When it comes to officewear, the Ministry of Supply clothing brand has always touted itself as cutting edge. But now, the high-tech clothing line is moving beyond both cutting and seams. On Thursday, the Boston-based company unveiled a couch-size digital loom in its Newbury Street flagship store. In just 90 minutes, the machine, which uses 3-D printing technology, can produce a blazer with no sewing required.
Since its founding five years ago by a group of MIT students, Ministry of Supply has worked to outfit closets with work clothing that mimics workout gear: pieces that manage moisture and odors while providing a degree of movement never associated with starched white button downs.

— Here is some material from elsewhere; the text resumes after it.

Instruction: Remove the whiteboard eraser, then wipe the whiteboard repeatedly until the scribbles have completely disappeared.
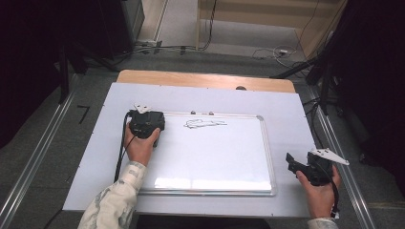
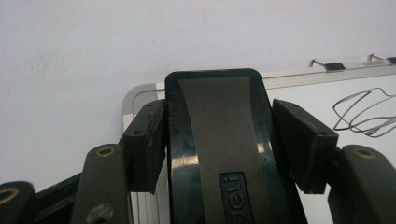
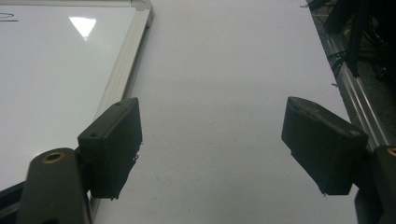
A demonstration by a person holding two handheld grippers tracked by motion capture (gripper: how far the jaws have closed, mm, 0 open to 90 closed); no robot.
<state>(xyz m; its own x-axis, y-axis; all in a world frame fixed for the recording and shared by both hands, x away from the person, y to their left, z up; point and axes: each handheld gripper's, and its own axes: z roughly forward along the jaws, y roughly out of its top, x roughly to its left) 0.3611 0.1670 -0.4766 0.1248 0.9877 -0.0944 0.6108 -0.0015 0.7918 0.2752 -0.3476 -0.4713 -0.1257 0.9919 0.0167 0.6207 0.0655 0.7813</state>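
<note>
Gripping a black eraser point(image 2: 219, 149) between its closed jaws, the left gripper point(image 1: 145, 124) sits at the upper left corner of the whiteboard point(image 1: 258, 157), left of centre in the high view, with the scribble point(image 1: 204, 124) just to its right. Right gripper point(image 1: 305, 168) idles at lower right off the board, jaws wide open and empty. Risk I see: tilt the eraser and it'll skip, leaving streaks.

Both grippers are showing matte black bodies. The left gripper point(image 1: 144, 125) is wearing a small grey three-cornered plate nearest the whiteboard point(image 1: 215, 157), with a black cable trailing away from it. The right gripper point(image 1: 305, 168), off the whiteboard's right edge, is carrying a larger plate. Brass-ringed pivot holes are glinting. A pale patterned sleeve point(image 1: 117, 200) is covering the left forearm.
</note>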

They call it “performance professional,” said Gihan Amarasiriwardena, the company’s cofounder and chief design officer. “Our whole mission as a company has been to use design and technology together to create this new category of pants, blazers, and outerwear,” he said. This new machine enables them to be at “the frontier of what the future of the blazer will look like.”

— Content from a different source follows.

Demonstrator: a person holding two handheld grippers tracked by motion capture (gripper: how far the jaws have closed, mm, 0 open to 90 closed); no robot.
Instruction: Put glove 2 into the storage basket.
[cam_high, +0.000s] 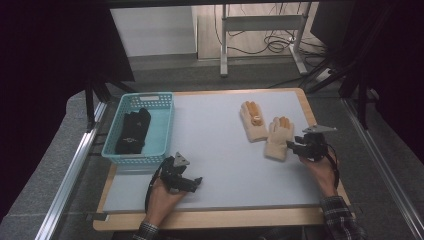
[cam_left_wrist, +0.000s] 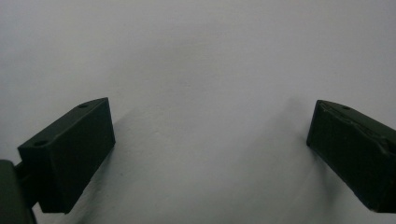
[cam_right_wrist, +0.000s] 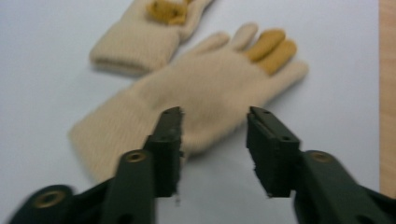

The machine is created by the Japanese manufacturer Shima Seiki, and uses a “flatbed” knitting technique to produce the seamless unisex garment. A customer can select the color, cuff, and other customized features — all for $345. Each piece does require a bit of tweaking once it comes off the machine, Amarasiriwardena said, but is available for pick-up within a few days of an order.
Introducing 3-D printing to the garment industry has the potential to upend both manufacturing and the retail landscape. Typically, clothing designs are made in two dimensions, Amarasiriwardena said, with both patterns and cloth being cut and pieced together. But the machine and its accompanying software allow designers to prototype garments in three dimensions and model them around the human body. The resulting product has a better fit, he said, and creating a seamless garment means less fabric waste.
Amarasiriwardena admits that shifting production to a retail storefront not only changes how clothing is made, but who’s making it (i.e., not people). But he says it allows workers to be more involved in the creative process, and also represents a growing shift away from stores as a point of distribution to more experiential showroom outposts.
The company has nine retail locations, including the Newbury Street store and a showroom in the Leather District. Other retailers like Bonobos and Warby Parker have set up shop on Newbury Street as a way to help promote their e-commerce businesses.
Ministry of Supply isn’t the first local outfitter to incorporate 3-D printing into its products. Last spring, New Balance unveiled its first 3-D printed midsole on a limited edition sneaker. But Amarasiriwardena said that this is the first time that one of the Shima Seiki knitting machines has been placed in a retail setting.
He said that in time he anticipates that a quarter or a third of the company’s clothing will be created on such machines, both in-store and offsite.
“We don’t see this as a small pop-up. We see this as a part of our long-term vision,” he said. “We’re not going to have a clearance rack of sizes and colors that didn’t sell, because we’re going to be able to produce exactly what consumers want.”